BoS, MPLA ink deal on funds withdrawal
The Marianas Public Lands Authority, which has the biggest government deposits in the Bank of Saipan, may now withdraw funds from the bank.
The camp of bank chairman Paul Calvo disclosed this development after BoS and the MPLA reached an agreement providing for limited access to the funds.
“The agreement with the bank allows the MPLA to get a substantial amount right away,” said Robert O’Connor, Calvo’s attorney.
He said regular monthly payments would be made to the MPLA beginning this month. “In addition, based on performance indicators, BoS will pay MPLA additional monies beginning 2005.”
The MPLA has close to $9 million in deposits with the bank, the biggest chunk of some $15 million in government monies deposited with the BoS.
Of the total government deposits, some $5.6 million belongs to the Northern Mariana Islands Retirement Fund, while the remaining amount are deposits by the Commonwealth Development Authority.
“Reaching an agreement that is acceptable to both parties was a major condition of the bank’s rehabilitation plan and with this now signed, BoS is one more step closer to achieving total rehabilitation,” O’Connor said.
The bank reopened on May 27, 2003 under a court-approved rehabilitation plan that provided for withdrawal restrictions on pre-receivership accounts.
In late March this year, the bank disclosed that it lifted withdrawal restrictions on old checking accounts, reporting that BoS profited some $500,000 in the previous three months.
During this time, BoS president John Bargfrede reported that total bank deposits had already reached $30 million—about 10 percent of which are new accounts.
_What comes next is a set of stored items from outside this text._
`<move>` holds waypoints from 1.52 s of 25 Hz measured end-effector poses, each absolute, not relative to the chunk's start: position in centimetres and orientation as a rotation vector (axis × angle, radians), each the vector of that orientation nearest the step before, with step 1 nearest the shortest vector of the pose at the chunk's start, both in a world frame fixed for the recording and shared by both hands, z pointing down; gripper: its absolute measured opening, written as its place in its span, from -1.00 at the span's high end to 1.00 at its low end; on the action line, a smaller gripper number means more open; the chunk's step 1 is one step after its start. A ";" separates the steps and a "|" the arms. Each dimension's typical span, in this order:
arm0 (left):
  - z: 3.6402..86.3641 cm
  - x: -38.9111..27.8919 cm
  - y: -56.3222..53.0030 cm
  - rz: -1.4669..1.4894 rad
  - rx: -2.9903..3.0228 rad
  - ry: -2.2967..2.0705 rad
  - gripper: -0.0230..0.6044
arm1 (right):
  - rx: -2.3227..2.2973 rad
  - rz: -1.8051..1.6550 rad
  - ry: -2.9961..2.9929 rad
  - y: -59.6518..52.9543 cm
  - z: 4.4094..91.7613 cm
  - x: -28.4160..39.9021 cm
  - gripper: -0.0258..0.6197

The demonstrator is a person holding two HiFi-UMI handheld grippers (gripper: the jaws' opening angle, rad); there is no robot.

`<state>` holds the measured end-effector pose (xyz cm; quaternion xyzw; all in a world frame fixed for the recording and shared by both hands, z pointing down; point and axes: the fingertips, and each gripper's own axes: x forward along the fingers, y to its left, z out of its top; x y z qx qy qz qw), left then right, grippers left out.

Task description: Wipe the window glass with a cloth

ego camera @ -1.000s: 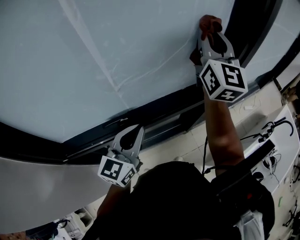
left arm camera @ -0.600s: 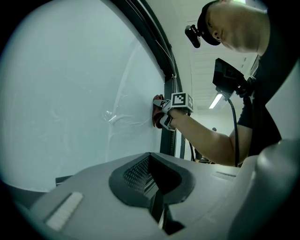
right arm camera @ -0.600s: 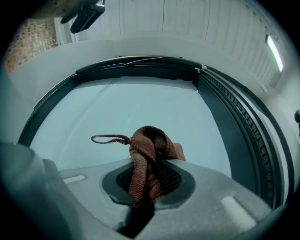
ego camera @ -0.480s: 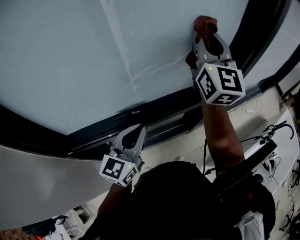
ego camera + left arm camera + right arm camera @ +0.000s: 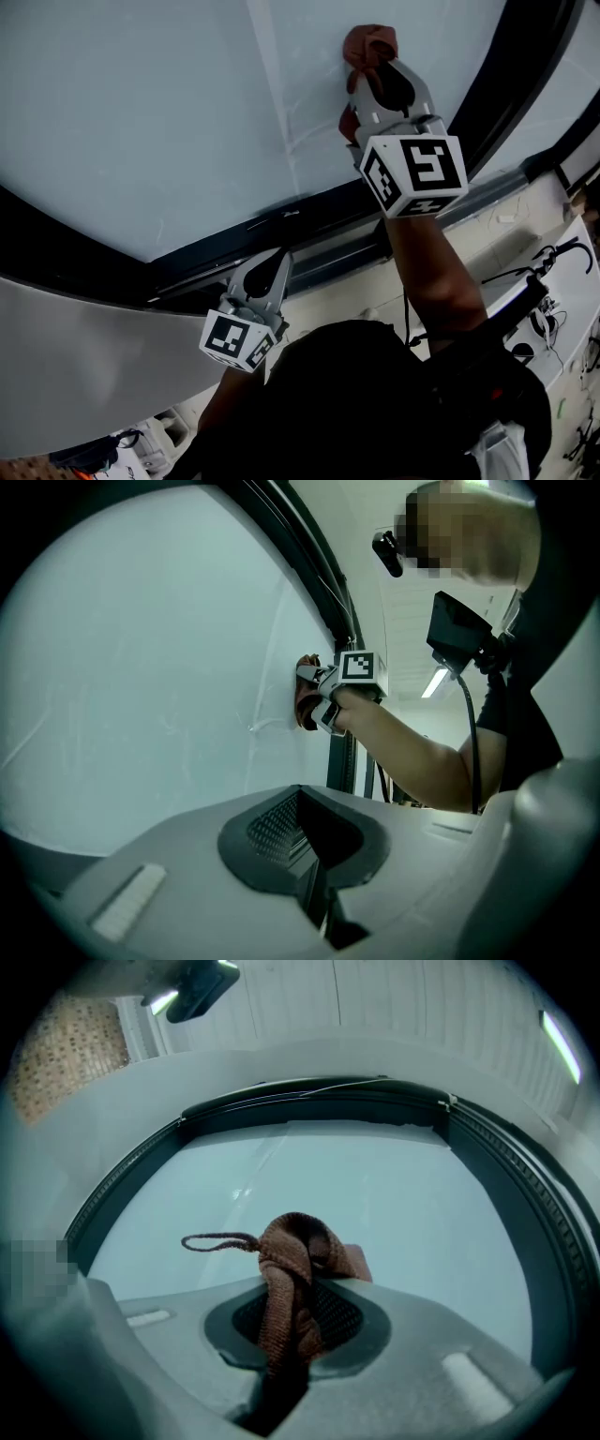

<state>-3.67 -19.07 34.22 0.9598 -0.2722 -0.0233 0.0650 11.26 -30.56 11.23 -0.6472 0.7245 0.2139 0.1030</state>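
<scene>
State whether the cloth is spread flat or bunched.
Bunched: the cloth is a twisted wad clamped in the right gripper, held against the window glass.

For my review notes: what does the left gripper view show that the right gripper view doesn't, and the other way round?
Only the left gripper view: the left gripper, shut and empty, plus the right gripper seen from the side and the person's forearm.
Only the right gripper view: the cloth's thin loop and the bunched fabric running down between the right gripper's jaws.
Both: the brown cloth clamped in the right gripper at the window glass, and the dark window frame.
</scene>
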 end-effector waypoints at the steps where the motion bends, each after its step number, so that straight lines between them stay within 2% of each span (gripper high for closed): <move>1: 34.2 -4.0 -19.0 -0.070 2.897 -0.824 0.87 | -1.895 0.633 2.146 -30.5 11.2 10.4 0.82; 17: 34.8 -9.0 -18.5 -0.056 2.874 -0.874 0.87 | -1.779 0.661 2.200 -30.5 11.3 2.7 0.82; 29: 34.7 -10.3 -18.0 -0.058 2.871 -0.893 0.87 | -1.748 0.614 2.209 -30.6 11.3 1.2 0.82; 38: 34.2 -8.6 -17.5 -0.074 2.891 -0.854 0.87 | -1.631 0.595 2.313 -30.4 11.4 1.3 0.82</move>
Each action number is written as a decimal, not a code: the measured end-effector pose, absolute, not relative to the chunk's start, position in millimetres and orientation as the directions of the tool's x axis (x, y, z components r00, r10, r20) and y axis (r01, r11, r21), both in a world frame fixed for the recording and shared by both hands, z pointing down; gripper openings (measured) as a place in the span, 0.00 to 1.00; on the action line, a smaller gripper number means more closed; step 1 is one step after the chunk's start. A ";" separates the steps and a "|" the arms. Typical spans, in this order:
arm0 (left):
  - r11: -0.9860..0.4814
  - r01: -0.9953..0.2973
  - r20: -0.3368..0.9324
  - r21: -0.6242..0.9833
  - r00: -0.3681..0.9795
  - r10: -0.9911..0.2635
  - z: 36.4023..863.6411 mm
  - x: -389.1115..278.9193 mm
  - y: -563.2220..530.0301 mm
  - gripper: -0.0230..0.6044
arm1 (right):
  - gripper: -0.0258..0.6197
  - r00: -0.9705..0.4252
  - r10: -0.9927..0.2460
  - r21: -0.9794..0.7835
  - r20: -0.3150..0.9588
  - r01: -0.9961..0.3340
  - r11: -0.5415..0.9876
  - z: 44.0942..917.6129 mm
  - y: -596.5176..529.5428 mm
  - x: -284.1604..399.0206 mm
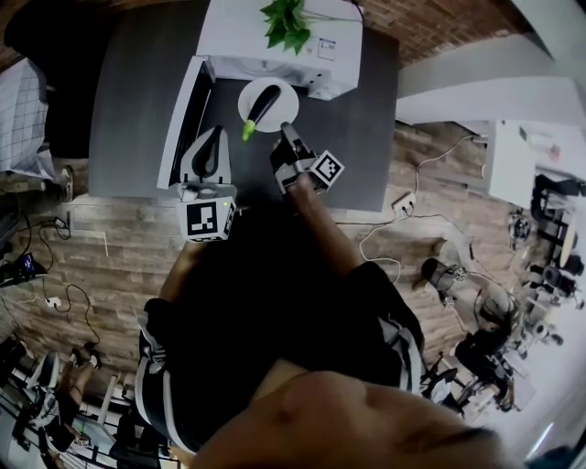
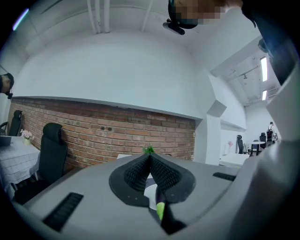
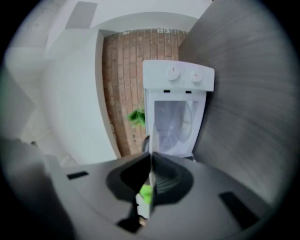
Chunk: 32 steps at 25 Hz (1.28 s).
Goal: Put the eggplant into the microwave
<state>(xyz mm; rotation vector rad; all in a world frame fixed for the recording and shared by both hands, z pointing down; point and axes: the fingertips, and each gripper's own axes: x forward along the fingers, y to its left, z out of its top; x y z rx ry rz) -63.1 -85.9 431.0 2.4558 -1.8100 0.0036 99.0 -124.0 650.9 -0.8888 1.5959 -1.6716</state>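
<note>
A dark purple eggplant [image 1: 264, 103] with a green stem lies on a white plate [image 1: 282, 112], just in front of the white microwave [image 1: 275, 41]. The microwave's door [image 1: 186, 114] stands swung open to the left. My right gripper [image 1: 287, 131] is shut on the plate's near rim. In the right gripper view the thin rim [image 3: 149, 180] runs between that gripper's [image 3: 151, 157] shut jaws, with the green stem [image 3: 146, 192] below and the open microwave [image 3: 178, 79] beyond. My left gripper [image 1: 216, 133] is shut on nothing beside the door. In the left gripper view this gripper [image 2: 149, 155] hides most of the plate and eggplant.
A green plant [image 1: 288, 23] sits on top of the microwave. The grey table [image 1: 128, 101] carries the microwave. Cables and a power strip [image 1: 403, 201] lie on the wooden floor to the right. A black chair [image 2: 49, 150] stands by the brick wall.
</note>
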 end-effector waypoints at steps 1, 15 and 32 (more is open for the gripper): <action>-0.293 -0.954 0.056 0.068 0.297 -0.953 430.5 -62.9 -86.5 0.09 | 0.10 -0.556 -0.830 -0.999 0.035 0.002 -0.044 654.2 -127.0 99.0; -0.300 -0.952 0.060 0.060 0.304 -0.951 426.9 -60.6 -87.6 0.09 | 0.10 -0.543 -0.838 -0.998 0.055 -0.031 -0.045 697.5 -159.2 91.8; -0.293 -0.954 0.064 0.065 0.297 -0.953 427.6 -67.8 -103.5 0.09 | 0.10 -0.498 -0.862 -0.995 0.092 -0.027 -0.091 757.8 -202.5 84.6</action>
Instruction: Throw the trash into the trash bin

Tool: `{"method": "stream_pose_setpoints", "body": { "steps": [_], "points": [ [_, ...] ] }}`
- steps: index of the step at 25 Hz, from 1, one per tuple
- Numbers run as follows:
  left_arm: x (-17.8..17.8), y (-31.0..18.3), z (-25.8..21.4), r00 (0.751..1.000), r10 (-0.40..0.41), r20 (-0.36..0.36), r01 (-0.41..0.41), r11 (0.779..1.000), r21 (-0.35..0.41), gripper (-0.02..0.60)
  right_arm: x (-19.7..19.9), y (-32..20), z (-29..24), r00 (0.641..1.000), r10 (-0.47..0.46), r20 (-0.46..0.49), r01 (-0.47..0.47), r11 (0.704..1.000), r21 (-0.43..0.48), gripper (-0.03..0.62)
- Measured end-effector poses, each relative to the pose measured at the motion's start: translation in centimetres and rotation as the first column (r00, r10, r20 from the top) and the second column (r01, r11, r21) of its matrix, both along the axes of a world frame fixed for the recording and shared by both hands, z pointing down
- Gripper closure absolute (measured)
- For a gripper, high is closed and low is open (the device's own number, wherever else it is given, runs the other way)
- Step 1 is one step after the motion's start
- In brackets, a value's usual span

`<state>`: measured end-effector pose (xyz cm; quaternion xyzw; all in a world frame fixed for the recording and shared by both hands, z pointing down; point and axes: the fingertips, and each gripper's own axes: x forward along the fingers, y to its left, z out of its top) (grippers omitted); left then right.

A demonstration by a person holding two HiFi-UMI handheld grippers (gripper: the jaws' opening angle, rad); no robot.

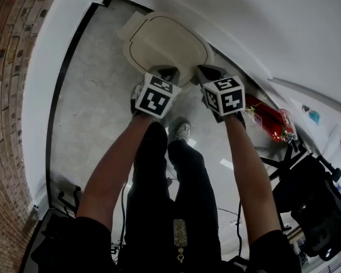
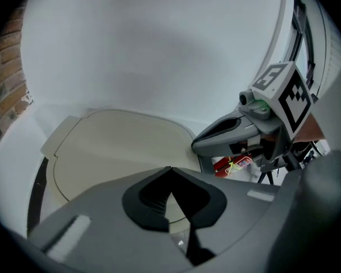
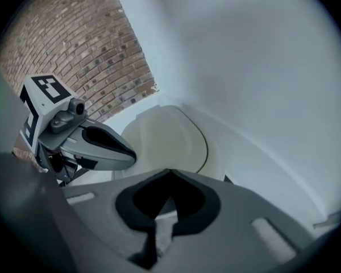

Bargfrede said cash and liquid investments amount to $13.5 million.
The bank continued implementing withdrawal restrictions on savings and CD accounts, which would last up to 20 months since the bank’s May 2003 reopening pursuant to the rehabilitation plan. Such withdrawals are limited monthly to 5 percent of the account balance.
O’Connor said the bank continues to become more profitable, adding that its condition would further improve if the Superior Court would allow the bank to begin loan services.
The bank asked the court to instruct the CNMI banking commissioner to green-light BoS’ loan services. The banking commissioner had reportedly rejected the bank’s request to revive loan services, on condition that BoS strike a deal first with the Retirement Fund concerning the agency’s deposits.
No such deal, however, has been reached between the bank and the Retirement Fund, which reportedly wants to get the entire amount of its deposits from BoS. O’Connor accused Fund officials of being “unreasonable and uncompromising” in the negotiations.
“[The] Retirement Fund could have had limited access to the money many months ago if they negotiated in good faith with BoS like MPLA did,” O’Connor said.
He added that the bank had offered the Fund a withdrawal scheme similar to the terms of the agreement reached with the MPLA, but the agency rejected it.